Naturally, it is possible to create more than one Maryut site, all similar, but with small differences, to be found under different but similar search strategies. Some may never be found.
An essential part of the disguise may be for the researcher never to disclose whether or not Maryut sites were used during the research.
The ethics of making a Maryut sites, in the interests of safe-guarding the non-disclosure, may be a point of discussion by IRBs and ethics’ committees.
A danger with this method is that the Maryut site may inadvertently point the detectives to a valid secondary site that has nothing at all to do with the research.
A model of events following non-disclosure
It might seem premature to develop a model from one case. In this instance, however, the data presented in the results come from a range of different commentators. In addition, the work of Bruckman supports several of the results presented here.
In the broader context of research
The broader applicability of the model is still to be tested. Specifically, a second paper, dealing with the same site, and guided by the same ethical principles is to be published in this journal . Responses to that paper may serve to supply information leading to an expansion of the model described above.
Naturally, the non-disclosure of information is not only part of Internet research, and lessons can be learnt from this model with possible application elsewhere. Returning to the article on lipstick by Ehara and Marumo , from the information supplied in that paper, it would be possible to run tests and identify the manufacturers and even the lipstick. It would then be a simple matter of making the information public. Similarly one could attempt to replicate the research of Leung
In neither case, however, does this appear to have happened. There might be several reasons. One of these may be that, to perform that testing, one requires specialised and expensive equipment, and considerably more effort and skill than a simple Internet search on a few phrases. Future applications of the model in Figure 1 may lead to adjustments to reflect the ease with which the “detective work” can be performed.
In the field of medical informatics, the study of online forums is becoming increasingly important, and the disclosure of information in the course of publication raises ethical issues. This paper has shown that the ethics guiding disclosure of information from online forums has a complex theoretical background, and also has complexities in practical application. Guidelines do exist, but, in many instances, researchers must decide on issues by themselves. A recommended guide is one that respects a diversity of viewpoints, and takes the law as a minimum, and then researchers are free to impose extra restrictions on themselves, if they wish.

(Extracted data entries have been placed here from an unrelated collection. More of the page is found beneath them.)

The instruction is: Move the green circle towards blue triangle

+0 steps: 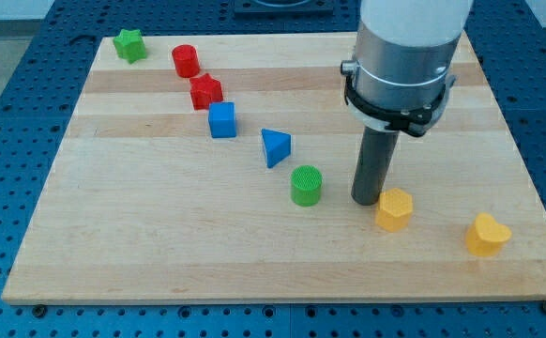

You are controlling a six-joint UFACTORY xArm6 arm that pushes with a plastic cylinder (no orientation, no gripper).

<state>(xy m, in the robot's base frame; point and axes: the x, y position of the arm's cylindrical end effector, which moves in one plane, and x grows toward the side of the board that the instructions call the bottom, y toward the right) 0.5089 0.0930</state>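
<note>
The green circle (306, 185) is a short green cylinder standing on the wooden board (142, 244), just below and to the right of the blue triangle (275, 147). A small gap separates them. My tip (366, 200) rests on the board to the right of the green circle, about a block's width away, not touching it. It is right beside the upper left of the yellow hexagon (394, 208).
A blue cube (222, 120), a red block (205, 92), a red cylinder (186, 60) and a green star (130, 44) run in a line toward the view's upper left. A yellow heart (487, 235) lies at the lower right near the board's edge.
</note>
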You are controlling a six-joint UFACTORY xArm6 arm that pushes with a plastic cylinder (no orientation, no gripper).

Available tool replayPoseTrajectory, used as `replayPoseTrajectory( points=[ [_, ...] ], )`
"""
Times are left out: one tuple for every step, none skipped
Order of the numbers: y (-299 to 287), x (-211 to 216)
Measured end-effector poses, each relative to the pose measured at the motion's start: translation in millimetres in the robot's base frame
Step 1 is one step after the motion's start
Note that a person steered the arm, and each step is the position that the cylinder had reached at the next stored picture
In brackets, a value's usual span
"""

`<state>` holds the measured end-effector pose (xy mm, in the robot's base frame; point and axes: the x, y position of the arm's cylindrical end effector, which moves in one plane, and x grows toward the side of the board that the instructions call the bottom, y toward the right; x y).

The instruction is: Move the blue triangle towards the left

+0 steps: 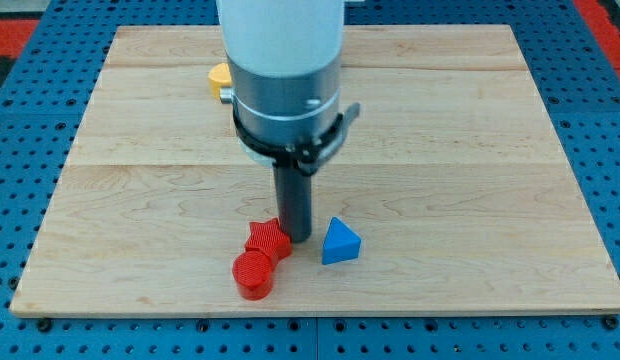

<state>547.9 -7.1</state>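
The blue triangle (340, 242) lies on the wooden board (460, 150) near the view's bottom, a little right of centre. My tip (299, 237) rests on the board just to the left of the blue triangle, with a small gap between them. Right against the tip's left side sits a red star-like block (266, 239), and a red cylinder (254, 275) touches that block below and to the left.
A yellow block (220, 79) shows at the view's top, mostly hidden behind the arm's white body (282, 60). The board lies on a blue pegboard surface (20, 150).
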Motion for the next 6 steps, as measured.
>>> replayPoseTrajectory(
  points=[
    [55, 5],
    [107, 6],
    [80, 14],
    [121, 41],
    [146, 34],
    [149, 62]
  ],
)
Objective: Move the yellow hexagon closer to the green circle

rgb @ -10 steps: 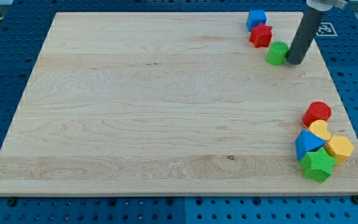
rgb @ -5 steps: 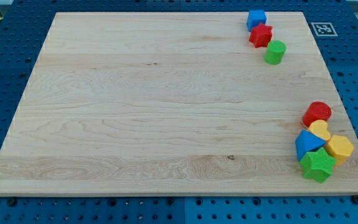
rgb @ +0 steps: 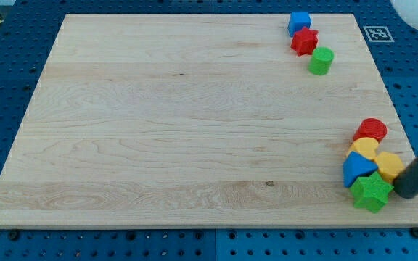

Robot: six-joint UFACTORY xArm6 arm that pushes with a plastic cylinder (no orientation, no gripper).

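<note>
My tip (rgb: pixel 403 194) sits at the lower right of the frame, near the board's right edge; the dark rod slants up from it toward the right frame edge. There are no jaws on this rod, so nothing to spread or clamp: it is a plain stick. The tip is against the lower right side of the yellow hexagon (rgb: pixel 388 166), and the rod hides part of that block. It is just right of the green star (rgb: pixel 371 192); contact with the star cannot be confirmed.

Cluster at lower right, packed with blocks touching: yellow hexagon on the right, green star at the bottom, blue triangle-like block (rgb: pixel 357 168) to the left, yellow heart (rgb: pixel 365 148) above it, red cylinder (rgb: pixel 371 130) on top.

Green circle (rgb: pixel 321 61) lies at the upper right of the frame, well apart from the hexagon, with bare wood between them. Red star (rgb: pixel 304 40) sits just up-left of it, and the blue cube (rgb: pixel 299 22) is above that, near the top edge.

All blocks rest on the wooden board (rgb: pixel 180 123), which lies on a blue perforated table (rgb: pixel 6 87). A square printed marker (rgb: pixel 375 33) shows beside the board's upper right corner.
</note>
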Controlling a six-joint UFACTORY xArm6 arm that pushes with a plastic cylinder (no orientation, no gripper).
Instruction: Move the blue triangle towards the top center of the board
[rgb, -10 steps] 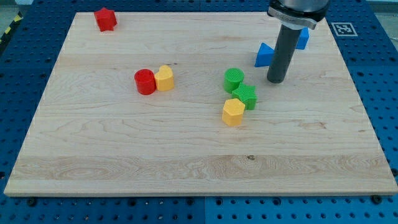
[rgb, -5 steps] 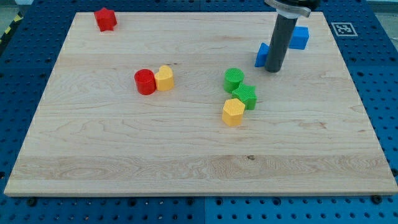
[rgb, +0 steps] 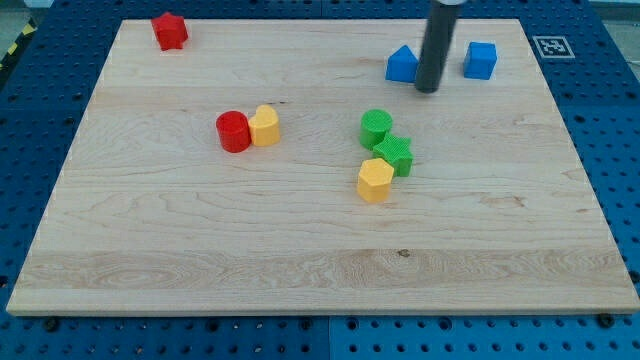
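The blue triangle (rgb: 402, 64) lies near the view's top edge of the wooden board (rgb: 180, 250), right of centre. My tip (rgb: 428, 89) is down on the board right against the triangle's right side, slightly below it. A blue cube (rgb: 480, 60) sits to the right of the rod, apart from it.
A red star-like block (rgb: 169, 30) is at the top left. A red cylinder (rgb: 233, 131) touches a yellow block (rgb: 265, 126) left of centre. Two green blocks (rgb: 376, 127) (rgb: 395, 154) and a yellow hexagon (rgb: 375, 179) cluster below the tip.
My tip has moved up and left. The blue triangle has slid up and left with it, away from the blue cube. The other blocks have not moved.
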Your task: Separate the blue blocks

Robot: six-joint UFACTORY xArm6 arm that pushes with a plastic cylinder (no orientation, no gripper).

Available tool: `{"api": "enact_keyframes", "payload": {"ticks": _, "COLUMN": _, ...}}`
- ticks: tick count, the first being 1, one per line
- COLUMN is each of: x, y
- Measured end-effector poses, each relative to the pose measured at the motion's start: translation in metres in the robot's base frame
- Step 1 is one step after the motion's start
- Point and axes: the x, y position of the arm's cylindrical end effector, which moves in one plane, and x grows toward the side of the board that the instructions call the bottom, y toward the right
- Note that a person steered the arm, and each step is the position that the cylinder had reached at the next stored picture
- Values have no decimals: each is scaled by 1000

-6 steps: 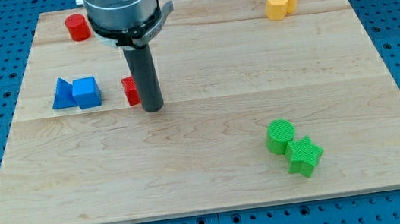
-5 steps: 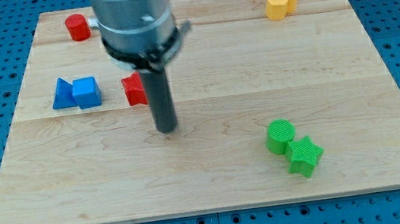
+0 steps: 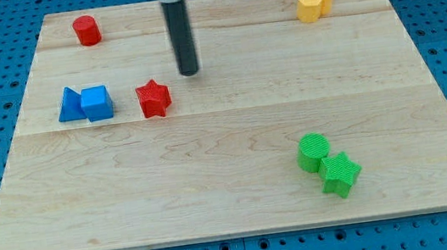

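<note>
A blue triangle block (image 3: 71, 105) and a blue cube (image 3: 97, 103) sit touching side by side at the view's left on the wooden board (image 3: 229, 167). My tip (image 3: 190, 71) is up and to the right of the red star (image 3: 153, 99), well to the right of the blue blocks and touching none of them.
A red cylinder (image 3: 86, 30) stands at the top left. A yellow pair (image 3: 314, 2) sits at the top right. A green cylinder (image 3: 313, 151) and a green star (image 3: 341, 174) sit together at the lower right.
My tip has moved from below and right of the red star up toward the view's top. The red star is now fully uncovered. No block has shifted.
</note>
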Motion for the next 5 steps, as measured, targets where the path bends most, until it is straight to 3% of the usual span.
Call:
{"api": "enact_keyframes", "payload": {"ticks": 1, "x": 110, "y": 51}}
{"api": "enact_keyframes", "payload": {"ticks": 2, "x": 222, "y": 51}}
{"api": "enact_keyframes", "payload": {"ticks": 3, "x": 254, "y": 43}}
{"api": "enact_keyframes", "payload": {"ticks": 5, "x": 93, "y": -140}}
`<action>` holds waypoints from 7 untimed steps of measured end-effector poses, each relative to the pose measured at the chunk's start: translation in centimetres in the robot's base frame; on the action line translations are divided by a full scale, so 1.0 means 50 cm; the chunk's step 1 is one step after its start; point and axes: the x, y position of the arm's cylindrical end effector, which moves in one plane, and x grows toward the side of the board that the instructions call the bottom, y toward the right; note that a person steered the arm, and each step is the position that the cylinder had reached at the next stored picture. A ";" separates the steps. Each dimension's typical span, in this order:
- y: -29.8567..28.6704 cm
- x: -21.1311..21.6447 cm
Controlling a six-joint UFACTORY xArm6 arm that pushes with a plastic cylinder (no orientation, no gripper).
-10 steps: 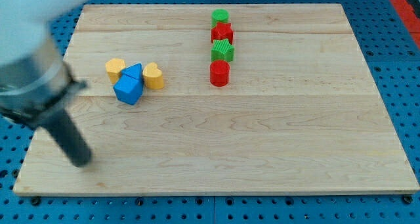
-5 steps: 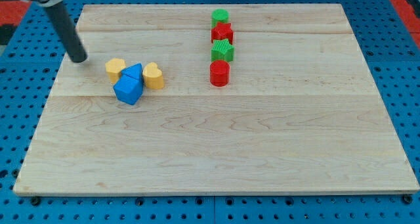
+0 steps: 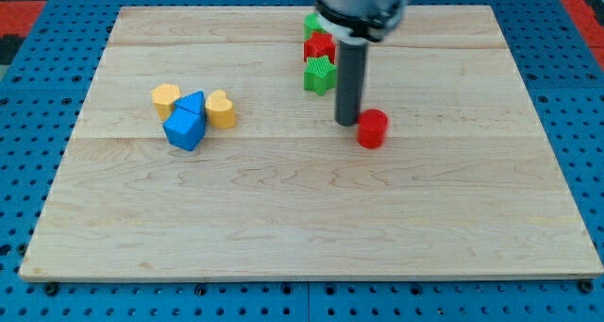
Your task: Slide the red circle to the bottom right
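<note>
The red circle [image 3: 372, 129] lies right of the board's middle, a little above centre height. My tip [image 3: 348, 122] stands just to its upper left, close against it. The rod runs up from there to the arm's head at the view's top. Behind the rod is a short column of blocks: a green star [image 3: 319, 75], a red star [image 3: 319, 47] above it, and a green circle [image 3: 313, 24] partly hidden by the arm.
On the left sits a cluster: a yellow hexagon [image 3: 166, 99], a yellow heart [image 3: 221, 109], a blue triangle [image 3: 192, 103] and a blue cube [image 3: 184, 128]. The wooden board [image 3: 311, 246] lies on a blue pegboard.
My tip has swept from the board's upper left to the centre. The red circle has moved right and slightly down from under the green star.
</note>
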 end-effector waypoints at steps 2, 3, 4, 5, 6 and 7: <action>0.060 0.009; 0.145 0.078; 0.174 0.137; 0.179 0.027; 0.301 0.070; 0.285 0.172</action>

Through the case, this paper has indicated that, while disclosing too much information caries its own dangers, disclosing what some may see as too little information runs risks also. These risks include requests from third parties for the information, criticisms of the researchers’ reasons for non-disclosure, questioning of the researcher’s motives and the validity of the research, and finally, the development of a ‘game’ designed at disclosing the non-disclosed information.
In addition, the paper has indicated that researchers who wish to maintain the non-disclosure may enhance the site’s disguise or non-disclosure by creating a “Maryut site” which may prevent the research site from being discovered.
Finally, based on the lessons learnt from this case, the paper has presented a model showing the possible events that will follow non-disclosure of information on the research site. The model may better-prepare researchers in the future.